#### TASK TO COMPLETE:
Although the records include pictures, the copy should not; write out exactly the lines from the first through the line with "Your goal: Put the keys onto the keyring".

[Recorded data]
☆ ☆ ☆ ☆
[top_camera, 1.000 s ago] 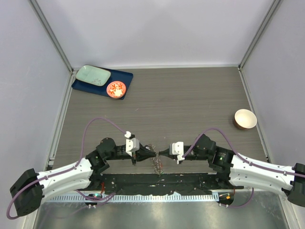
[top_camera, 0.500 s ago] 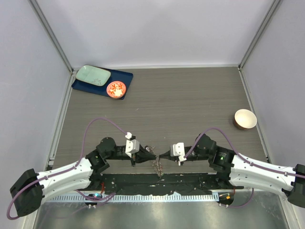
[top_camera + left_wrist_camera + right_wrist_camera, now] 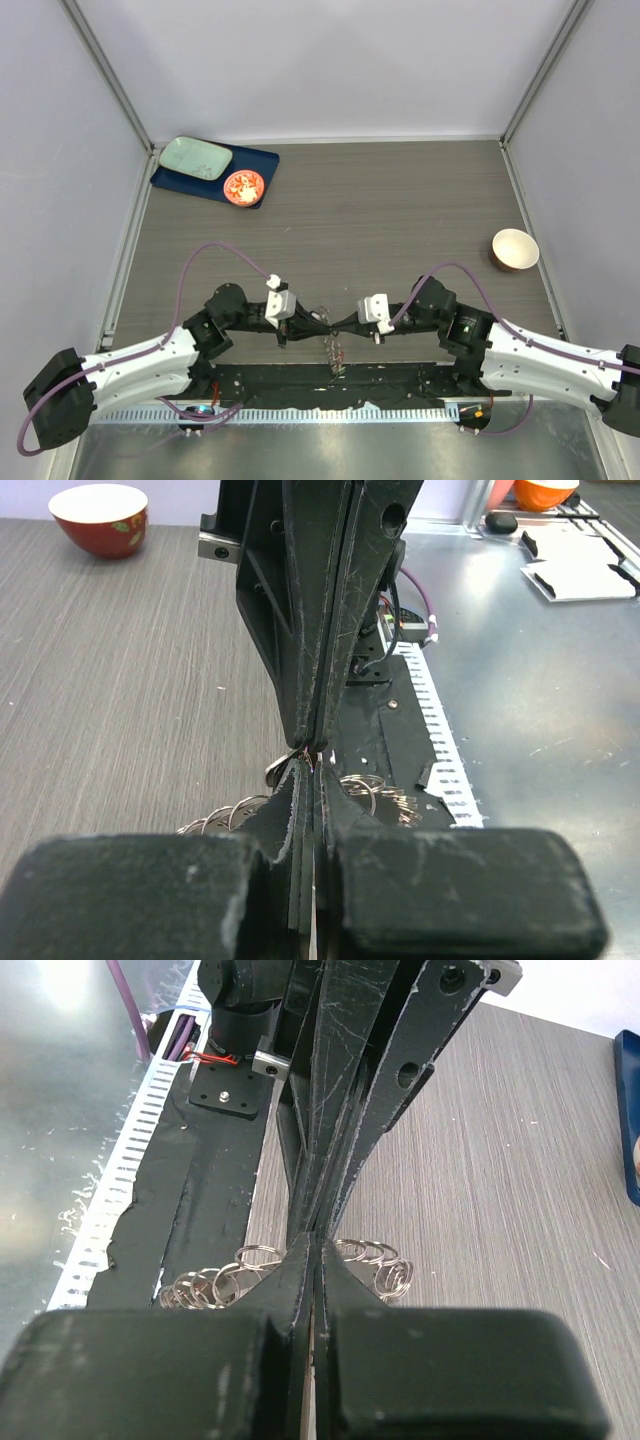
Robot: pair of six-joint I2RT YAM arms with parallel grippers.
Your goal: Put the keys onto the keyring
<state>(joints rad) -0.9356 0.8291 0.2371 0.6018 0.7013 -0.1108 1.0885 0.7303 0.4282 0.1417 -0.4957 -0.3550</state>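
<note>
Change: in the last second I have brought the left gripper (image 3: 321,321) and right gripper (image 3: 347,321) inward. A small gap stood between their tips; now they meet nose to nose at the near middle of the table.
Meaning: I judge this is fine alignment for threading, with nothing visibly joined yet.
Left gripper: its black fingers are pressed flat together. I cannot tell whether a wire is nipped at the very tip.
Right gripper: likewise closed tight, its scratched black fingers tapering to a point against the left one's tip. I cannot make out what it holds either.
Keyring: a loose bunch of small silver wire split rings (image 3: 333,352) lies just under and just nearer than the meeting tips. It straddles the edge between the grey wood-grain table (image 3: 400,220) and the black mat strip (image 3: 400,378).
Keys: I cannot pick out any coloured-headed keys among the rings; they are too small to tell.
Textures: the rings are thin, shiny and overlapping, so they are likely to slip and tangle. The mat is matt with a torn edge. Nearer still lies dull brushed metal (image 3: 300,450).
Elsewhere: a cream-lined bowl (image 3: 514,249) sits at the far right. A round orange-red dish (image 3: 243,187) and a pale green tray (image 3: 195,157) rest on a dark blue mat (image 3: 262,160) at the far left, well apart from the work.
</note>
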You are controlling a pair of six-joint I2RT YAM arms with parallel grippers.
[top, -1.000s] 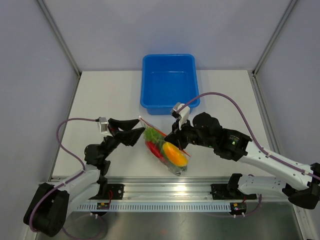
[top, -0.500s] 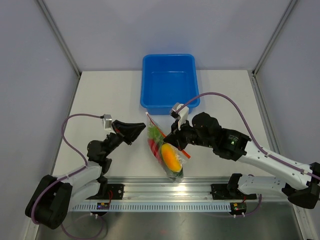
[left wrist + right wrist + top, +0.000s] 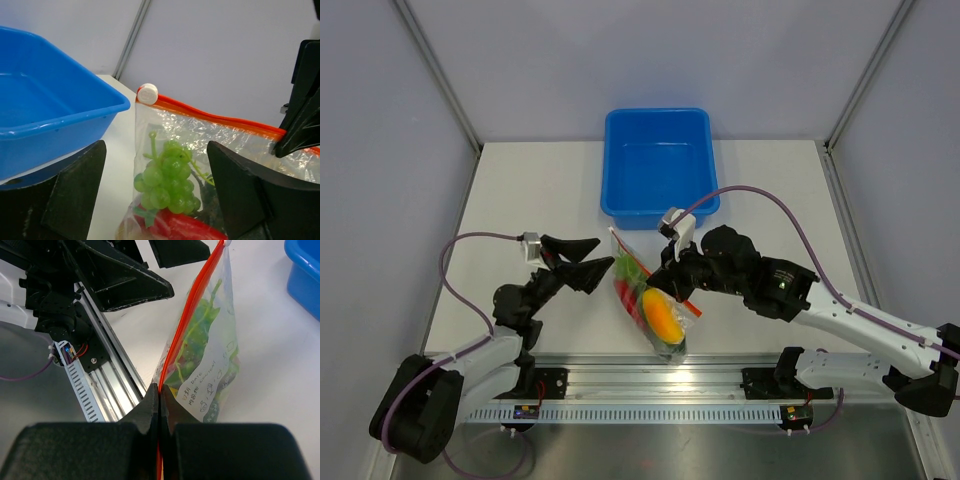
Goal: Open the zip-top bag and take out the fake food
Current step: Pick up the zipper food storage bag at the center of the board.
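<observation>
The zip-top bag (image 3: pixel 645 292) hangs by its orange-red zip strip (image 3: pixel 665 283) over the table's front middle. Inside it I see an orange-yellow pepper (image 3: pixel 662 316), a red chili (image 3: pixel 629 298) and green vegetables (image 3: pixel 624 268). My right gripper (image 3: pixel 672 276) is shut on the zip strip (image 3: pixel 192 305), with the bag (image 3: pixel 212 347) hanging beyond it. My left gripper (image 3: pixel 604 257) is open just left of the bag, not touching it. In the left wrist view the left gripper (image 3: pixel 160 200) frames green grapes (image 3: pixel 167 181), the chili (image 3: pixel 187 227) and the white slider (image 3: pixel 147 93) at the strip's end.
The blue tub (image 3: pixel 657 165) stands behind the bag, and it is close on the left in the left wrist view (image 3: pixel 45 107). The aluminium rail (image 3: pixel 650 385) runs along the near table edge, and shows below the bag in the right wrist view (image 3: pixel 102 387).
The bag's lower end has swung left, so it hangs more nearly straight down. My left gripper has moved slightly right toward the bag. The right gripper keeps its hold.
</observation>
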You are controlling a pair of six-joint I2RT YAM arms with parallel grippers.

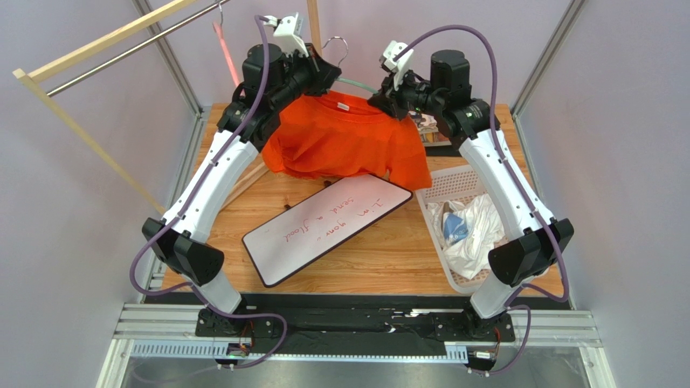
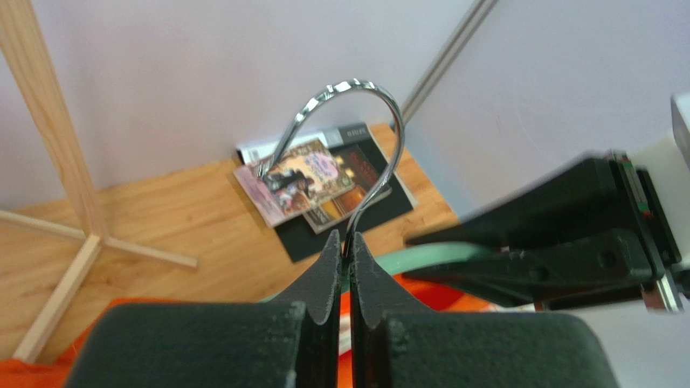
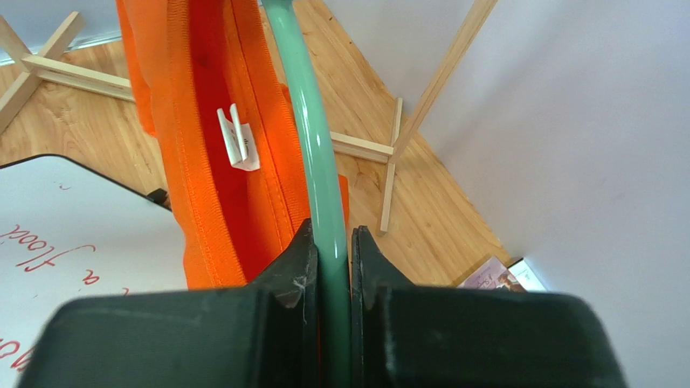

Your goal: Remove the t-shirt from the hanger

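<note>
Right hand (image 3: 332,240) tight on hanger (image 3: 301,121), left hand (image 2: 346,246) on hook (image 2: 350,87)

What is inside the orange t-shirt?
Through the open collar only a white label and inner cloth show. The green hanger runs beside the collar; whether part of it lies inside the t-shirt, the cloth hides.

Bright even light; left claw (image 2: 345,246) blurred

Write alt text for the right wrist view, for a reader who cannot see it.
The right hand is closed on the green hanger, whose arm runs up and away beside the orange t-shirt and its white label. Behind are the wooden table, a whiteboard with red writing and the legs of a wooden stand.
</note>
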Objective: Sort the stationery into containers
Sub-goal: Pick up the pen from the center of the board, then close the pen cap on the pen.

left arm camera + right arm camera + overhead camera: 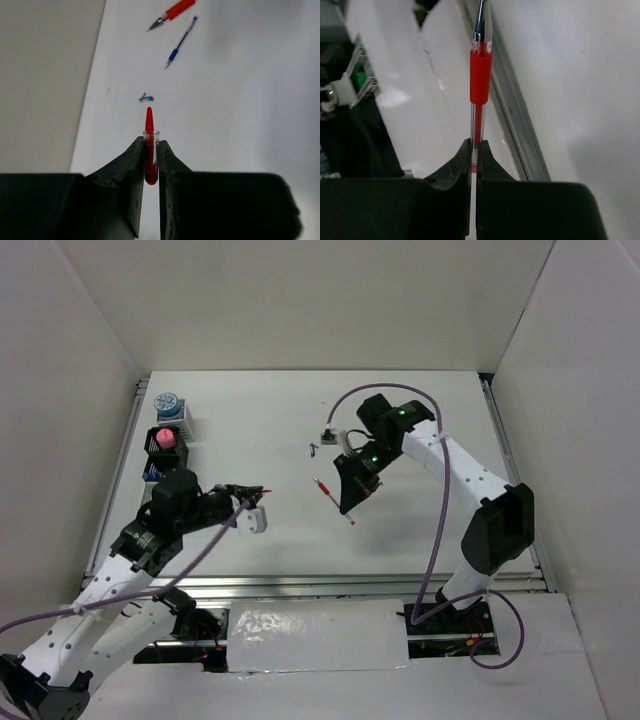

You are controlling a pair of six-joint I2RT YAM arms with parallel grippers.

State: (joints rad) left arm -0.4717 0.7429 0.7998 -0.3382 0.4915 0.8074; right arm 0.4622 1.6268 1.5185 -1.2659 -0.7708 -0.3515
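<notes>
Your right claw pinches the red pen, its length pointing straight out. Your left claw pinches a short red piece. The boxes sit upper left of the top view, nearer it.

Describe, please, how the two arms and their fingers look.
Both the left arm and right arm have white links with black joint housings. A purple cable loops along each. Green lights glow on the right arm. The fingers are matte black wedges tapering toward their tips.
</notes>
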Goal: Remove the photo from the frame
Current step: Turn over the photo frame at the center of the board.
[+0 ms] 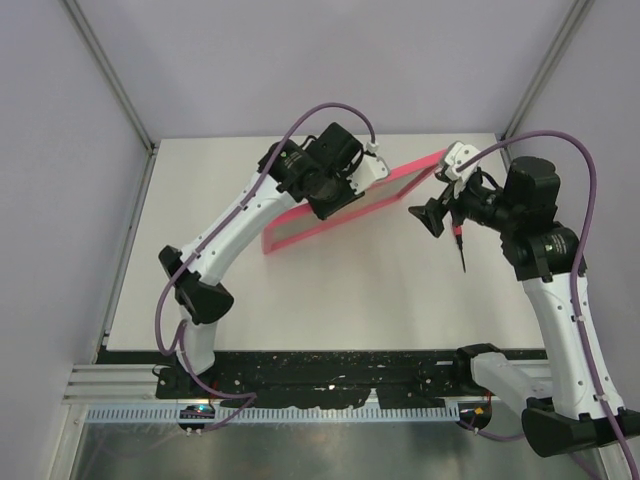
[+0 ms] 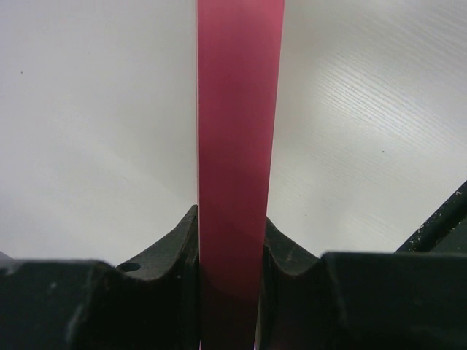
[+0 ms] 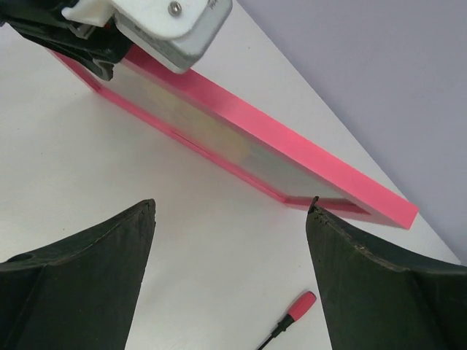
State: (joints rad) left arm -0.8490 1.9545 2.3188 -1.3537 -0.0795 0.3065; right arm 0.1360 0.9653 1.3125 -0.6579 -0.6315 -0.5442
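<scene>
Frame (image 2: 239,146) between left fingers (image 2: 175,248)

The frame (image 2: 237,146) looked like smooth pink plastic with a soft satin sheen, and the panel (image 3: 204,124) set in it was glossy and reflective. The table (image 2: 95,109) was matt white, with a fine wood-like grain showing at 3 o'clock of the frame in the left wrist view. The fingers (image 2: 175,251) of the left gripper (image 2: 232,251) were dull black plastic, slightly rough, while the small tool (image 3: 299,308) at 6 o'clock in the right wrist view had a shiny red handle.
</scene>
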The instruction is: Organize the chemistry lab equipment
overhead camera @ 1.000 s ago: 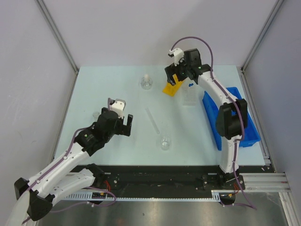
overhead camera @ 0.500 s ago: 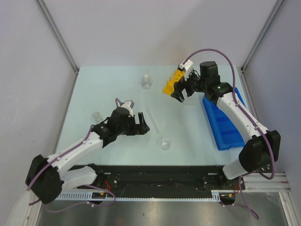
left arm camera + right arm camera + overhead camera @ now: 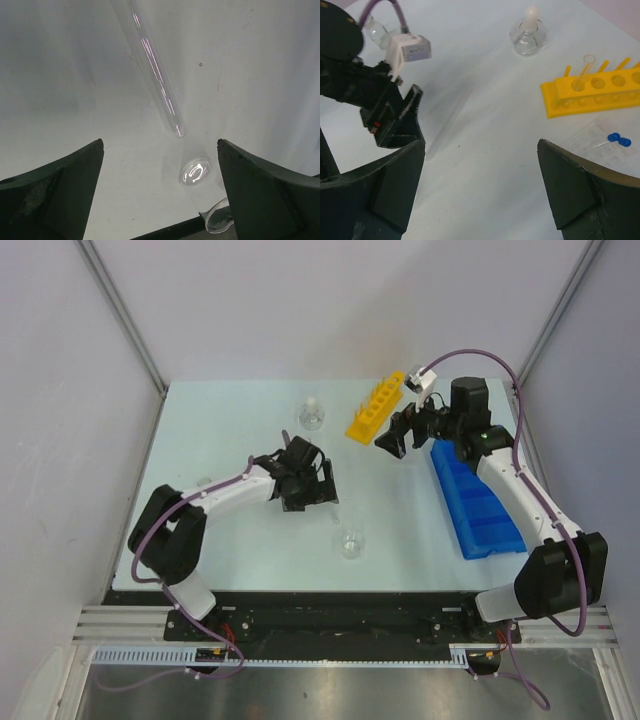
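Observation:
A long clear glass tube lies flat on the table, and my left gripper hovers open above its near end, touching nothing. From above, the left gripper covers most of that tube. The small clear beaker stands just in front of it. My right gripper is open and empty, just right of the yellow holed rack. One clear tube stands in the rack. Blue-capped tubes lie in the clear tray. The stoppered flask stands at the back.
The blue compartmented bin lies along the right edge of the table, under the right arm. A small clear glass vessel sits at the left. Grey walls enclose the table on three sides.
My left arm swung right and forward, ending over the lying tube. My right gripper pulled back from the yellow rack toward the right, uncovering it.

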`<state>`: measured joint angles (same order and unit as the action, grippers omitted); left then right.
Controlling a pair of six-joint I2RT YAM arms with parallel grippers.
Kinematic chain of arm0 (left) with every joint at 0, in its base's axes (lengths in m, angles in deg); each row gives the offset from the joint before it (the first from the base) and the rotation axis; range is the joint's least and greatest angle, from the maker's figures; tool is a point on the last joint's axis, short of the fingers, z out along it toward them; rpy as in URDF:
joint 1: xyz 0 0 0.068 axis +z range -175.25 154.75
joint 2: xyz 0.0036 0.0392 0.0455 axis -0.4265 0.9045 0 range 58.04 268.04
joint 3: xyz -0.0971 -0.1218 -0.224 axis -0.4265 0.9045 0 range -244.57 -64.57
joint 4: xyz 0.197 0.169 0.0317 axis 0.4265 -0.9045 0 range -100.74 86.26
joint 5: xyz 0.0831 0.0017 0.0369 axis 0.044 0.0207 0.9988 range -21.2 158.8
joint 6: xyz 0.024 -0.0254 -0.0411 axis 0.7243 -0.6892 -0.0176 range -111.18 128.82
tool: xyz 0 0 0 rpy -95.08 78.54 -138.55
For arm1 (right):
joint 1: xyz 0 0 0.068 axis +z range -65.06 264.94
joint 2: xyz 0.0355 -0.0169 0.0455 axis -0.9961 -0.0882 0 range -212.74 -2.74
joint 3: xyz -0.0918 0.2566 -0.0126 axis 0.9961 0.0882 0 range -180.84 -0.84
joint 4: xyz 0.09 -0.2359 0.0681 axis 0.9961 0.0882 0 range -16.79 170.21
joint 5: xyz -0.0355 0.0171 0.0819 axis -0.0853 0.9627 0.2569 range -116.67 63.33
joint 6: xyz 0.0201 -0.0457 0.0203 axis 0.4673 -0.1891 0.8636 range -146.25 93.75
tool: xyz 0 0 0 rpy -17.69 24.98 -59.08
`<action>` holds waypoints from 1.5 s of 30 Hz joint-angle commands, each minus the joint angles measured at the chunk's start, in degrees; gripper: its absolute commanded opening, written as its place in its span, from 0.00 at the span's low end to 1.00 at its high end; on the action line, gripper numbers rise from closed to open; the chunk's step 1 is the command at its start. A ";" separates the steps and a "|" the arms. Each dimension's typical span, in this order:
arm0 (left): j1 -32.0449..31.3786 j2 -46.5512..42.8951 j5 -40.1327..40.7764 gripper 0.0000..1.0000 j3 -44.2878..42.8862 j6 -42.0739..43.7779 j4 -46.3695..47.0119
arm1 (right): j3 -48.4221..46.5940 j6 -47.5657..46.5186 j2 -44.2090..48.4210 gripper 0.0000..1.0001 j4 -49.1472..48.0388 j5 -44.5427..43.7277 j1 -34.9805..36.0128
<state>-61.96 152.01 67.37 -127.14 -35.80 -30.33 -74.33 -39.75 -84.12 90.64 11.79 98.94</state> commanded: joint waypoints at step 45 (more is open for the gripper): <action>-0.82 23.45 13.91 0.72 -19.79 1.73 -13.05 | 3.53 5.50 3.33 1.00 -7.06 6.10 -0.99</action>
<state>-62.42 173.65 78.65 -146.81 -34.27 -42.55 -71.10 -34.79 -83.40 85.29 16.95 98.30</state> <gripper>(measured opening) 0.760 0.994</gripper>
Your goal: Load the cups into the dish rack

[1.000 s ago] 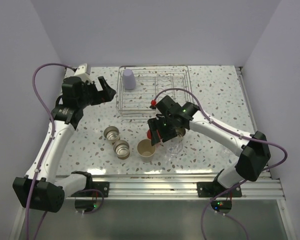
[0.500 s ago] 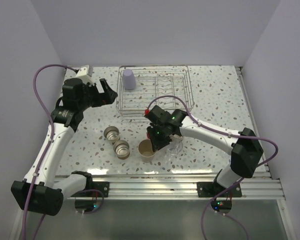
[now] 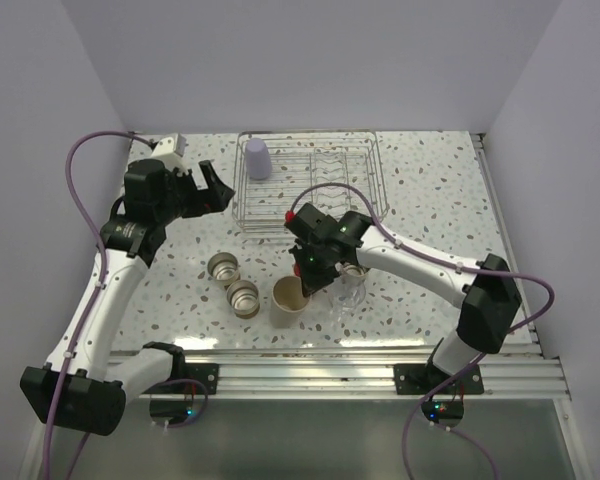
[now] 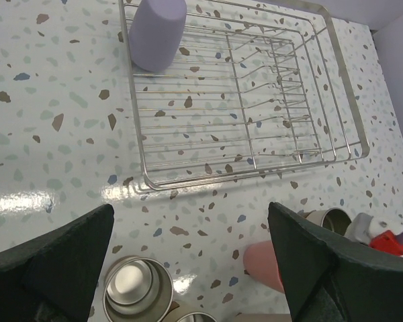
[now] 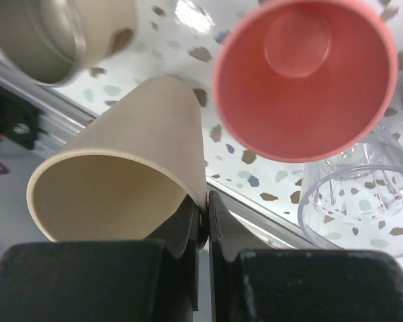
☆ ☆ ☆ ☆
#### EXERCISE SOLUTION:
[top_camera, 1.000 s ago] 
[top_camera, 0.500 s ago] 
[top_camera + left_wrist_camera + right_wrist_camera, now] 
Robot: pair of six-joint I2RT YAM arms with parallel grippers.
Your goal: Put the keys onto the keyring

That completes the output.